With Guevara struggling in Bolivia, Fitzpatrick decided to make Che’s eyes slightly uplifted which seemed to suggest those saintly paintings of the Renaissance. Fitzpatrick has said that he did this subconsciously, no doubt influenced by his Catholic upbringing.
He chose only two colours, the revolutionary colours of black and red with only the badge on Che’s beret coloured yellow by felt-tipped pen. He also gave Che more hair, in keeping with the style of the time when having long hair was an act of rebellion. And also, like Korda, he donated money to the Cuban health service.
Like Korda’s image, Fitzpatrick’s would also adorn countless walls. And like Korda, Fitzpatrick waived copyright so that it could be used by left wing groups and saying, ‘I literally wanted it to breed like rabbits. I wanted it to spread.’

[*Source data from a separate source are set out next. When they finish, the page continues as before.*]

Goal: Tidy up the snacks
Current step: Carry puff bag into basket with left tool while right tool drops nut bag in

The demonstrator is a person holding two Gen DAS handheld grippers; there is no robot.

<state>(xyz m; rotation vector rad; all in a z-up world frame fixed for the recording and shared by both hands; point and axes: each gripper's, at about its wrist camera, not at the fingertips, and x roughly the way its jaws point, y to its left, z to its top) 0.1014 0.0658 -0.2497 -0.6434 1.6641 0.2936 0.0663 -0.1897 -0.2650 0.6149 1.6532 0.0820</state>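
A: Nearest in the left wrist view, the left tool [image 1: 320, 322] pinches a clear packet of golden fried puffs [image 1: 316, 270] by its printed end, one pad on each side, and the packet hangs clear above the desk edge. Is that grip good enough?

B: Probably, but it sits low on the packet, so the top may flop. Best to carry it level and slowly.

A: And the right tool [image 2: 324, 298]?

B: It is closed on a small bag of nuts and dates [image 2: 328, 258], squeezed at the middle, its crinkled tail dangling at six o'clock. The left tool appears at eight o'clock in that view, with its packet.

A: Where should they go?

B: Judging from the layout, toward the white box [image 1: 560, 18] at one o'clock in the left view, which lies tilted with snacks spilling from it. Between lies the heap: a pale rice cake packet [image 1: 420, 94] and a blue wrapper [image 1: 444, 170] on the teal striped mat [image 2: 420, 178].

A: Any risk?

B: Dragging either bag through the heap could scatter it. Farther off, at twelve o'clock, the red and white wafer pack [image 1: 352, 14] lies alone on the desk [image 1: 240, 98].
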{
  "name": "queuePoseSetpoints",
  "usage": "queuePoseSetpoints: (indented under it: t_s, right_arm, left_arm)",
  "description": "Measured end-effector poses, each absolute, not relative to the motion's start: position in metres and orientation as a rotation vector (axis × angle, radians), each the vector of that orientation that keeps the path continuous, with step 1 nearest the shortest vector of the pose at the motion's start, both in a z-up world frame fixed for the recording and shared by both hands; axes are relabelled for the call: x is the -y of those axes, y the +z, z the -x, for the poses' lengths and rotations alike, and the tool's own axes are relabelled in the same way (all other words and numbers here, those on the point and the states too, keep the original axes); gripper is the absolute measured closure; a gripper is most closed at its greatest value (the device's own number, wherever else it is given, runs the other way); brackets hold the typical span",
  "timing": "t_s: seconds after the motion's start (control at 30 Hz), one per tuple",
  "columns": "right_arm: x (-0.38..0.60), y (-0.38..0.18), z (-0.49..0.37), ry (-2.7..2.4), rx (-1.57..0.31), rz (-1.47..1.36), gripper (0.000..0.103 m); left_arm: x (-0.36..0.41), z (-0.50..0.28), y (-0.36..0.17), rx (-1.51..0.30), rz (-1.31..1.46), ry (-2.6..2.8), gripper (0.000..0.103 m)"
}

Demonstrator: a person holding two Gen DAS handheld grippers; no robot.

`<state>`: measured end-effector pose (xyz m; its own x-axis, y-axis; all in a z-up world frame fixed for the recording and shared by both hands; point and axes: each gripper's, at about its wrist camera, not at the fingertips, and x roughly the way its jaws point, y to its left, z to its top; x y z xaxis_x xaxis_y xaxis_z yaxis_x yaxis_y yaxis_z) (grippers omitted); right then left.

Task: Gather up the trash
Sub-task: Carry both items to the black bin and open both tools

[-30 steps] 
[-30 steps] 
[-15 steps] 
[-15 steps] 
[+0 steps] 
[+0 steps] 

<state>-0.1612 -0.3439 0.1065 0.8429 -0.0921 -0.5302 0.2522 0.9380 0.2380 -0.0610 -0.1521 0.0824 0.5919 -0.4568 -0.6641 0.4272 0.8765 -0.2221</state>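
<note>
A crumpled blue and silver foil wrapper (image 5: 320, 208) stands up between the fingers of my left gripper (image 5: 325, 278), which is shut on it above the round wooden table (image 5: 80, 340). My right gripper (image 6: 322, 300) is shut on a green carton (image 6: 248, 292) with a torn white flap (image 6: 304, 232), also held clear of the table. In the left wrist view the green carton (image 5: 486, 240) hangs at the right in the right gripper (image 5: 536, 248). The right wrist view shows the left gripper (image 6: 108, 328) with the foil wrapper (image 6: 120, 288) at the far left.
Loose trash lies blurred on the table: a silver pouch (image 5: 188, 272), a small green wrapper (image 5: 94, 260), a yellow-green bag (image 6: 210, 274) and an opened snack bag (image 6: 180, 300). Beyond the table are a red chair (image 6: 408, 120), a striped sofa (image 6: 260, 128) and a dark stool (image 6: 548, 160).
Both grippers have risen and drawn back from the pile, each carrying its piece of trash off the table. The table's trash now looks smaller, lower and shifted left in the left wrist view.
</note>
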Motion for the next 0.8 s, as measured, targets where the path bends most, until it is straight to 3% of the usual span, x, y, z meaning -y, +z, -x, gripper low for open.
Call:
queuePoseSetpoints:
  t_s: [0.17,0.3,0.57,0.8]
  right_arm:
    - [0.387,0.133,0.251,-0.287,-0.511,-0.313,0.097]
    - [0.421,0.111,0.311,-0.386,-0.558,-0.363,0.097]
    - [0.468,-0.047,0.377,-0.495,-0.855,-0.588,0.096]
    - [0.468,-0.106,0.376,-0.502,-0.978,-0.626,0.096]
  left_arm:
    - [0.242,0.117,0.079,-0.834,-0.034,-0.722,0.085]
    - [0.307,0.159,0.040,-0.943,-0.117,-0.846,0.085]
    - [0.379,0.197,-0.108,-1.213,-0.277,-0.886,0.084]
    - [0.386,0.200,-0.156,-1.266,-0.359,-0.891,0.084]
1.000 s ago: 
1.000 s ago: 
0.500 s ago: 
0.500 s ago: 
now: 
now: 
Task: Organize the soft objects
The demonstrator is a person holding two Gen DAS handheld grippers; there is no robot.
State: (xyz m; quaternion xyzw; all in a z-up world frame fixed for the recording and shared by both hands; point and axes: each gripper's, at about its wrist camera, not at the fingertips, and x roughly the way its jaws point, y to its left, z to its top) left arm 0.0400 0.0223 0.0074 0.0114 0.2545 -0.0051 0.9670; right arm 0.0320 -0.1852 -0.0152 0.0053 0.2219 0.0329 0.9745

And spread it most certainly did. The town of Kilkee would go on and have annual celebrations of Che and Latin American culture, and an event was once addressed by Che’s widow, Aleida. A mural of Che also appeared in the town and it was removed after complaints from American tourists who said he was a murderer. Clearly these tourists had never heard about Hiroshima or Nagasaki.
In 2008 the Irish postal service An Post issued a 1 Euro stamp of Fitzpatrick’s poster and the initial print run of 122,000 sold out in days.
Sartre had said back then that Marxism was the spirit of the age. Guevara embodied that spirit and Fitzpatrick has also claimed to be Marxist while also still attending Mass. And as for the murderer Guevara, it should also be pointed out that after his journey through Latin America, he did complete his medical studies. He was also extremely well read and loved the poetry of Mistral and Neruda from nearby Chile, Lorca, Keats, Machado, Vallejo, Rubén Darío, Miguel Asturias and Walt Whitman. He was also familiar with the writings of Aristotle, Bertrand Russell, Nietzsche, Freud, Kafka, Camus, Faulkner and Gide as well as the works of Marx, Engels and Lenin. He also admired the work of Sartre.
And while commanding in the Sierra Maestra he would read passages to his forces from Cervantes and Robert Louis Stevenson, a writer much admired by his fellow Argentinian, Jorge Luis Borges. And Guevara would always see that the campesinos they came into contact with would be taught to read and write since, for Guevara, ‘ignorance was a battle’ that also had to be won. Predictably, his CIA file of 1958, declassified several decades later, would say that Guevara was ‘quite well read’, and with typical imperialist flourish also added that Che ‘is fairly intellectual for a Latino.’
The images of Che by Korda and Fitzpatrick can still inspire. It should be remembered though that it was Guevara’s Irish ancestry that inspired him. As his father said when his son was killed ‘the blood of Irish rebels ran in his veins.’